Aussie Meat Pies
Aussie Meat Pies can be made a day ahead and stored covered in the refrigerator.
- 2 cups plain flour
- 4 ounces lard, chopped
- 2 eggs, lightly beaten
- 2 tablespoons water (approximately)
- 2 sheets ready-rolled puff pastry
- 1 egg yolk, lightly beaten
- 1 ounce lard
- 2 onions, chopped
- 1 pound ground (minced) beef
- 1/4 cup Worcestershire sauce
- 1/4 cup dark soy sauce
- 2 teaspoons powdered beef bouillon
- 2 cups water
- 1/2 teaspoon ground allspice
- 2 tablespoons cornstarch (corn flour)
- 2 tablespoons water, extra
- Pastry: Sift flour into bowl; rub in lard. Add eggs and enough water to
make ingredients cling together. Press dough into a ball; knead gently on floured surface until smooth, cover, refrigerate for 30 minutes.

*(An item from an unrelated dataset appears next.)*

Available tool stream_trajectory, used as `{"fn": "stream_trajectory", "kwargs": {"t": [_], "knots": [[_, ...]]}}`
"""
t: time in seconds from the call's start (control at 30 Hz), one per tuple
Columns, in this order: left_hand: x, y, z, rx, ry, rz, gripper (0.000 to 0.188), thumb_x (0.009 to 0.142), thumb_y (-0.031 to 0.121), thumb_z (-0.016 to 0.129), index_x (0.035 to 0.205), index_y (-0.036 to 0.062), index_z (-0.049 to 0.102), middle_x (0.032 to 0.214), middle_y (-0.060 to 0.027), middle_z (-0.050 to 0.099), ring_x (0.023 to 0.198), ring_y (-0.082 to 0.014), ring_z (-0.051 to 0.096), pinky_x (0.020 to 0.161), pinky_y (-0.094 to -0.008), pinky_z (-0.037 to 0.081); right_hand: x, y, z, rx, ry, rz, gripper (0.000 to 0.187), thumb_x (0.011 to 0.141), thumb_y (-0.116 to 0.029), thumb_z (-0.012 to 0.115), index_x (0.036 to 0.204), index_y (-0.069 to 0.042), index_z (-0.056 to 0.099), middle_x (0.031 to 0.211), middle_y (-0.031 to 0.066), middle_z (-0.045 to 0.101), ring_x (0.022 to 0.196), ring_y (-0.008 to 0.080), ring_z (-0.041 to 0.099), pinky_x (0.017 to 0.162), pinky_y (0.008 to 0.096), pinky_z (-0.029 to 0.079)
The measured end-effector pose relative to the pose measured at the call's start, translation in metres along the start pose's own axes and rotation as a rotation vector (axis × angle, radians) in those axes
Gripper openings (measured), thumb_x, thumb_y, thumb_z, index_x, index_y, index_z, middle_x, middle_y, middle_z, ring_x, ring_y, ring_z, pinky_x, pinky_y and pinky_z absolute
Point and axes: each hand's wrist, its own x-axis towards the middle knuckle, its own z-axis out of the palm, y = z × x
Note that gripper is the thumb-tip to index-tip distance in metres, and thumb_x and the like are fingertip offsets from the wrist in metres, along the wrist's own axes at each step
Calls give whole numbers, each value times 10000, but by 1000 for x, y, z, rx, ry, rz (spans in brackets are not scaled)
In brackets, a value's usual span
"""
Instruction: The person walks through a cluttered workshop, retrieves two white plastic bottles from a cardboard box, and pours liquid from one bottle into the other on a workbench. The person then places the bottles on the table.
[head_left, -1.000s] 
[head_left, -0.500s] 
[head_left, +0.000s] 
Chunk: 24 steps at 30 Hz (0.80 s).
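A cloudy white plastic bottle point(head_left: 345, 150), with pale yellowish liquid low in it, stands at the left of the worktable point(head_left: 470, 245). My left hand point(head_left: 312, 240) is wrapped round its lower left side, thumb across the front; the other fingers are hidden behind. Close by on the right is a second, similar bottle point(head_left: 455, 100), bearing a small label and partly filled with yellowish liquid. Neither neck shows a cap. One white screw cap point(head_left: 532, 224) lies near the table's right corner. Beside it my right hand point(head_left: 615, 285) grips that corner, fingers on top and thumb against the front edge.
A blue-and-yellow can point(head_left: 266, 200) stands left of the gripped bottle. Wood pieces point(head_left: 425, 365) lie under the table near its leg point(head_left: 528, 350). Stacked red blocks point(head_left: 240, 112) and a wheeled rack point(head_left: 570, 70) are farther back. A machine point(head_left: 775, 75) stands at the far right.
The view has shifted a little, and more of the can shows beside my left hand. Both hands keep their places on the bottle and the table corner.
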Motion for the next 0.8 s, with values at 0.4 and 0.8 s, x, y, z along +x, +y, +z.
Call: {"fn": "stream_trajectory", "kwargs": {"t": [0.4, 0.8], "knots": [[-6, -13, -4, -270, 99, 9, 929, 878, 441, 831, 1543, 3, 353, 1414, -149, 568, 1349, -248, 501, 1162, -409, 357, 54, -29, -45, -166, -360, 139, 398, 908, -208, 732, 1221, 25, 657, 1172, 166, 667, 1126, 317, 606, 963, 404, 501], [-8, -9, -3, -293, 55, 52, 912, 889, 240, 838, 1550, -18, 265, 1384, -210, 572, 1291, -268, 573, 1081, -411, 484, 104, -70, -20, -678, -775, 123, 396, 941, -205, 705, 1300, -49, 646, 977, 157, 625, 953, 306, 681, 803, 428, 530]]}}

- Divide dough into 8 portions. Roll each portion on lightly floured surface large enough to line 4 inch pie tins. Trim away excess pastry. Place tins on oven tray, line pastry with paper, fill with dried beans or rice. Bake in moderately hot oven about 8 minutes. Remove paper and beans, and bake for another 8 minutes or until pastry is lightly browned; cool.
- Filling: Heat oven to 350 degrees F.
- Heat lard in pan, add onion, cook, stirring, until soft. Add ground beef, stir over heat until browned. Stir in sauces, bouillon, water and allspice. Bring to boil, simmer, covered, 20 minutes.
- Stir in the cornstarch mixed with the extra water, stir over heat until mixture boils and thickens.
- Spoon cold filling into pastry cases. Cut eight 5 inch rounds from puff pastry, brush edges of pastry with a little egg yolk, gently press puff pastry tops into place; trim edges. Brush tops with a little more egg yolk. Make 2
small slits in center of pies, place on oven trays and bake for about 15 minutes or until lightly browned.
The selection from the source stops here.